Assigned task:
Print the listing in full, with no character changed.

..........

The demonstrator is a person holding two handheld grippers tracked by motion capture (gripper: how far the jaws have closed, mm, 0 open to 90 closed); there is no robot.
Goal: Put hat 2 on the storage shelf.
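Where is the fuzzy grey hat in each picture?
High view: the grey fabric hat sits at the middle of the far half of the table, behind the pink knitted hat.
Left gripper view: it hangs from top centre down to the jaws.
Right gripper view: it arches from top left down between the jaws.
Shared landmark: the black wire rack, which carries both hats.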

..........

Expected answer:
The demonstrator is a person holding two handheld grippers tracked by motion capture (gripper: how far the jaws have closed, mm, 0 open to 90 closed); there is no robot.
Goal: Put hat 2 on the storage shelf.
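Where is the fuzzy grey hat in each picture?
High view: the grey fabric hat sits at the middle of the far half of the table, behind the pink knitted hat.
Left gripper view: it hangs from top centre down to the jaws.
Right gripper view: it arches from top left down between the jaws.
Shared landmark: the black wire rack, which carries both hats.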

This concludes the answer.